What this task involves:
Find the lines of data that contain the string "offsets", then list them.

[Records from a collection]
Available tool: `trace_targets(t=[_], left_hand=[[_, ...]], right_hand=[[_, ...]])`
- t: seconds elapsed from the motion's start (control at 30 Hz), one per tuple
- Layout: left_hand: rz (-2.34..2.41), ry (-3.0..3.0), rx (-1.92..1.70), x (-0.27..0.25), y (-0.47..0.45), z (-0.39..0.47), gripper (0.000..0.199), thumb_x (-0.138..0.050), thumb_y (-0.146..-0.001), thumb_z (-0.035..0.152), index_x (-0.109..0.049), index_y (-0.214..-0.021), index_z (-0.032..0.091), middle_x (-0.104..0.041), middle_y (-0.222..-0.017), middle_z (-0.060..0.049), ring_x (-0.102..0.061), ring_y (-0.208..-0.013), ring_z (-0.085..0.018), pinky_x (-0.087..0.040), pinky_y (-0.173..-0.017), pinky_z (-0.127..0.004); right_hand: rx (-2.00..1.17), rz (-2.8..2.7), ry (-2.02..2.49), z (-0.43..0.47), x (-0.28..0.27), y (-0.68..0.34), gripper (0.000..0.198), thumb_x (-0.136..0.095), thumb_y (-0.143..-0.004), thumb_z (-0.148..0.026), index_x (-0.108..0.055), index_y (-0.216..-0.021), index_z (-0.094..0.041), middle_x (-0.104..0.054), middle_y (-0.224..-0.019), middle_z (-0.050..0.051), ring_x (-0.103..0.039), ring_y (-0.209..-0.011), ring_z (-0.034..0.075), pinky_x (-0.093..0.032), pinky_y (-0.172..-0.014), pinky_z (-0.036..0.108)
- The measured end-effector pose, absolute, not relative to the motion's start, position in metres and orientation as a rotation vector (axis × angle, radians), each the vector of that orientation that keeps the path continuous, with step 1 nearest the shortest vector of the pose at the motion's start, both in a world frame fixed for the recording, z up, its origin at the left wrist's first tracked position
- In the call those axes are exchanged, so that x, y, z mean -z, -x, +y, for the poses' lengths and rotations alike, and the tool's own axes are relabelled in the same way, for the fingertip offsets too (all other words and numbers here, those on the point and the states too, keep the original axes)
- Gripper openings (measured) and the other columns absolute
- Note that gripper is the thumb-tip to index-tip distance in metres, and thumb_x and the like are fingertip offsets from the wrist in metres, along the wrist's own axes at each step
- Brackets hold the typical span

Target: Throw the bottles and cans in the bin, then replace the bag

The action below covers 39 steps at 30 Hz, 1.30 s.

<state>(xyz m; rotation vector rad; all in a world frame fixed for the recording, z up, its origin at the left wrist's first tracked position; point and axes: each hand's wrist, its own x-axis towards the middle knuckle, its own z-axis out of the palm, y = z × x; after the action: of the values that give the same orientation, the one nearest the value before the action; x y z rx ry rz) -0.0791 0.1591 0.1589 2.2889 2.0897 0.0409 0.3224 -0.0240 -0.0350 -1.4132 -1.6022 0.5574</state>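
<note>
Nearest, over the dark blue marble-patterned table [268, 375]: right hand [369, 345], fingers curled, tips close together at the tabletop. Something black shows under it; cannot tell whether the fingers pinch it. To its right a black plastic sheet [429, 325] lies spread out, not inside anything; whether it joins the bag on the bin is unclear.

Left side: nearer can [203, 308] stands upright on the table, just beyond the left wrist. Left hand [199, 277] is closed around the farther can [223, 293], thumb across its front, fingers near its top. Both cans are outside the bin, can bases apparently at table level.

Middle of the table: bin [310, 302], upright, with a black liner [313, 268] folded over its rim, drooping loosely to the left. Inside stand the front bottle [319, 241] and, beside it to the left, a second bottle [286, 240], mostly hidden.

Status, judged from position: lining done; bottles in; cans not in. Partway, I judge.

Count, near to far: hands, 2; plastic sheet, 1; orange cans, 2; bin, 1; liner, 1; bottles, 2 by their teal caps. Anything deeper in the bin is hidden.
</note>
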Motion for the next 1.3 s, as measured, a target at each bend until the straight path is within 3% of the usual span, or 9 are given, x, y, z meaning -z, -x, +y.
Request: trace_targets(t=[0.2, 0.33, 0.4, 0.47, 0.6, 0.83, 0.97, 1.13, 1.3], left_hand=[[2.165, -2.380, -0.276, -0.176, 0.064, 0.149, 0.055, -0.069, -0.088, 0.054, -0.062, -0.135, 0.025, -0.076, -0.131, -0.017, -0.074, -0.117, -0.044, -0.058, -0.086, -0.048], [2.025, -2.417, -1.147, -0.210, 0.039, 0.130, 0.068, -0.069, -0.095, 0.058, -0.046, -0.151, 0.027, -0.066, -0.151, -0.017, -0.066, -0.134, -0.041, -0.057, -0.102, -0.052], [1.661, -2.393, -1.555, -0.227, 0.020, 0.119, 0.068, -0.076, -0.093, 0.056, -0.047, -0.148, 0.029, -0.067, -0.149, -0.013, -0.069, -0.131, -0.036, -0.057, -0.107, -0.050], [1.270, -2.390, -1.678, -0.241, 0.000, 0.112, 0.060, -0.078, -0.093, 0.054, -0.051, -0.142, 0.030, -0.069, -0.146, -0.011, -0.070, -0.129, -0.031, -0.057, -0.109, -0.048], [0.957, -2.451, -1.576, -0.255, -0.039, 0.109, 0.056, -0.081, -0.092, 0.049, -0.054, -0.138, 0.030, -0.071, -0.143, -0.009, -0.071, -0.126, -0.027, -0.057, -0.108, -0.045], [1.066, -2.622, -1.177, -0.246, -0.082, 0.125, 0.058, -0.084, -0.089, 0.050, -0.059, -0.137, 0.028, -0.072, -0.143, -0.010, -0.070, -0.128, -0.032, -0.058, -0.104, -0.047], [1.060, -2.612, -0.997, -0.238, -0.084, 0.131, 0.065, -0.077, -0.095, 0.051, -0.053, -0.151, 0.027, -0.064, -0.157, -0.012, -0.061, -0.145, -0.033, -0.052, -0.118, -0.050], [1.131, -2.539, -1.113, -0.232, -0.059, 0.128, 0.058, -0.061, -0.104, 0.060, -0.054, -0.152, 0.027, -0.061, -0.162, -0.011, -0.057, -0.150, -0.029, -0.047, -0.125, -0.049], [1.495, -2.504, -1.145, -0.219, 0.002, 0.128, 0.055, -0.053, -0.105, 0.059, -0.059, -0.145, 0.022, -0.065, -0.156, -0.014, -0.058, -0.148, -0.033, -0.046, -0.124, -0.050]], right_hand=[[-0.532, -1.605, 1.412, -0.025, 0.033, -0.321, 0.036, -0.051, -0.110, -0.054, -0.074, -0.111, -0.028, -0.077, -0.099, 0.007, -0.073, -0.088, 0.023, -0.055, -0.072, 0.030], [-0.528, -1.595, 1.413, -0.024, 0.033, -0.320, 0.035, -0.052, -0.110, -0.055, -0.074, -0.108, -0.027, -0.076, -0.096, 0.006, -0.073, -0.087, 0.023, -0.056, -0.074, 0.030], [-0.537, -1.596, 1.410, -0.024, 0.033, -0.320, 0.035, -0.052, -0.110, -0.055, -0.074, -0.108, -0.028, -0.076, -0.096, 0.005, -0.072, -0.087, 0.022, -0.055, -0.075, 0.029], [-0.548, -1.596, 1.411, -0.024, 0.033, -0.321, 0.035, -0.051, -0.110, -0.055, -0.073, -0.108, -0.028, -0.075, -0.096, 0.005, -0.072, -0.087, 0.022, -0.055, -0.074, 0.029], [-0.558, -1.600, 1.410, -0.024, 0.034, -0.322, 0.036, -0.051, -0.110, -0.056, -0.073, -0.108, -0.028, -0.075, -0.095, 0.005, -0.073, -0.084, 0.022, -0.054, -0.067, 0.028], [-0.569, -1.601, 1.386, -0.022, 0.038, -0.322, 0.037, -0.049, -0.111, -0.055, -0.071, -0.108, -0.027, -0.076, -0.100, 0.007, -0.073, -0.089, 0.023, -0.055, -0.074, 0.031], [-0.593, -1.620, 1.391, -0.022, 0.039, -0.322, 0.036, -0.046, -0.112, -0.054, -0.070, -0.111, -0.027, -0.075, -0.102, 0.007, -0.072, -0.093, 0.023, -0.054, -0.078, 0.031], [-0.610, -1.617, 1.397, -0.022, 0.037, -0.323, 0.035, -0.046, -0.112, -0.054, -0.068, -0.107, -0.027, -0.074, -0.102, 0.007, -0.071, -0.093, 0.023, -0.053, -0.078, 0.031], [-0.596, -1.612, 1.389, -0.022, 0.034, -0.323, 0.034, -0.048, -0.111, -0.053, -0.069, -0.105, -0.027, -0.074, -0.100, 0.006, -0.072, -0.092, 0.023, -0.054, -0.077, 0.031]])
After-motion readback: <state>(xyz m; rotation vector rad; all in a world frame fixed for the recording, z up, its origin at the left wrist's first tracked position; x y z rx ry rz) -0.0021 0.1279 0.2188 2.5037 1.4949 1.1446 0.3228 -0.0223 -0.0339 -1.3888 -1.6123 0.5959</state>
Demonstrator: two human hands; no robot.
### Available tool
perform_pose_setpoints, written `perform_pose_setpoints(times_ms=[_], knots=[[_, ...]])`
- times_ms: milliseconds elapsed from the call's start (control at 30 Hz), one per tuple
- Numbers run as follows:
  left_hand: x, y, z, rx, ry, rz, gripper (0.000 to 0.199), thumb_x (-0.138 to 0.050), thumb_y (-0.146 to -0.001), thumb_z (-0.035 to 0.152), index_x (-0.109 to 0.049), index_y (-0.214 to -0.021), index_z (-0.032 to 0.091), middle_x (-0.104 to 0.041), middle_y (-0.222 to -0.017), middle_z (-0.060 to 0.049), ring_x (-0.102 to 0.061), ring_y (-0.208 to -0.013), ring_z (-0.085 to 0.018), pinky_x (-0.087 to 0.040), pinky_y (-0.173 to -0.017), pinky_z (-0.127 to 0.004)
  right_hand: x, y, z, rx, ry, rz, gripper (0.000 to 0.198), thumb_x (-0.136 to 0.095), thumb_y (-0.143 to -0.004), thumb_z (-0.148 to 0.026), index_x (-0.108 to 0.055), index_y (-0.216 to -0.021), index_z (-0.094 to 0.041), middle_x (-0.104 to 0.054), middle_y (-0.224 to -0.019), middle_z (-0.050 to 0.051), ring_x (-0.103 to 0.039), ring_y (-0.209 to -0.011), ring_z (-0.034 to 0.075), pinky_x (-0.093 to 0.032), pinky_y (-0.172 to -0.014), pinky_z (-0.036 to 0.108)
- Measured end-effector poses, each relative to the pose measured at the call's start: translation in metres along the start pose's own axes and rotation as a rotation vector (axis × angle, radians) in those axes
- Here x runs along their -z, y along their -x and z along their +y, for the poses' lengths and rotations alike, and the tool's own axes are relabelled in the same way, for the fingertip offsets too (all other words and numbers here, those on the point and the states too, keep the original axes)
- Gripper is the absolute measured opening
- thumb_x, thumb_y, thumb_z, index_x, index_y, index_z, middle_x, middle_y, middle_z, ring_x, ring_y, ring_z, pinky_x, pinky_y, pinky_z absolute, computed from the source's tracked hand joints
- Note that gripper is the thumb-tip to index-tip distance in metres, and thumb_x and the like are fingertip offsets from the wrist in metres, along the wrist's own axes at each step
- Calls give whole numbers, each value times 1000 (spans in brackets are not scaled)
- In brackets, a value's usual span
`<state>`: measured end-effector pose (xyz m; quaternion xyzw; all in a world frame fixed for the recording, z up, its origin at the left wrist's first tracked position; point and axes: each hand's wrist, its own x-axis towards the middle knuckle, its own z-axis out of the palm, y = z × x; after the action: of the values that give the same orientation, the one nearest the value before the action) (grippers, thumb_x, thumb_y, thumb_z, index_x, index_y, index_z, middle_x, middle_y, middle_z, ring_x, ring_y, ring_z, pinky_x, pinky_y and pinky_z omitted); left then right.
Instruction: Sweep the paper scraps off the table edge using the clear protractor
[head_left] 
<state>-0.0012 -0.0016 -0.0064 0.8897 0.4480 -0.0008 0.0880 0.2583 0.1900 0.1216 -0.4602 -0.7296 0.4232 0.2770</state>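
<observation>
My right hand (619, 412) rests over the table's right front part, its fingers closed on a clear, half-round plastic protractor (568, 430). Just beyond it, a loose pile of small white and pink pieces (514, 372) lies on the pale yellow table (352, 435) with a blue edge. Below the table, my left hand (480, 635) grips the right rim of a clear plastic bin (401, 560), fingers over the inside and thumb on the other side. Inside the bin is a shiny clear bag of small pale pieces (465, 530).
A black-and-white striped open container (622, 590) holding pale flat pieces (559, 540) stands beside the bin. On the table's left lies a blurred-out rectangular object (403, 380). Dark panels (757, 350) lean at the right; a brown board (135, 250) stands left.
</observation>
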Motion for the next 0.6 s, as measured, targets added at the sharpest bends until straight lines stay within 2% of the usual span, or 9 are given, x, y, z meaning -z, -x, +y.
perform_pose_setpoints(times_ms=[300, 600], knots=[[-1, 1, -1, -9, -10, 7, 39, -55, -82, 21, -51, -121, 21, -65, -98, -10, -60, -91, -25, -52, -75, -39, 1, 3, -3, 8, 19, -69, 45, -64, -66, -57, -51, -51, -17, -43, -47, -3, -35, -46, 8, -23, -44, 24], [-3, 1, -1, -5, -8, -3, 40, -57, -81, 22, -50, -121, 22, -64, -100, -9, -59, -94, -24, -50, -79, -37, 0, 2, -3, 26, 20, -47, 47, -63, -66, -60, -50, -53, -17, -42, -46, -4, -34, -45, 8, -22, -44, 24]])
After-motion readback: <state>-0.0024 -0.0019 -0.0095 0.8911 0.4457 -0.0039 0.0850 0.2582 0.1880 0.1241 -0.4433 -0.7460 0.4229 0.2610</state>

Finished task:
- In the call those axes are exchanged, so that x, y, z mean -z, -x, +y, for the poses' lengths and rotations alike, and the tool's own axes are relabelled in the same way, for the fingertip offsets too (all other words and numbers here, those on the point and the states too, keep the original axes)
- Note that gripper is the thumb-tip to index-tip distance in metres, and thumb_x and the like are fingertip offsets from the wrist in metres, along the wrist's own axes at each step
- Here x runs along their -z, y along their -x and z along their +y, for the poses' lengths and rotations alike, and the tool's own axes are relabelled in the same way, for the fingertip offsets too (all other words and numbers here, those on the point and the states too, keep the original axes)
- Note that gripper is the thumb-tip to index-tip distance in metres, and thumb_x and the like are fingertip offsets from the wrist in metres, along the wrist's own axes at each step

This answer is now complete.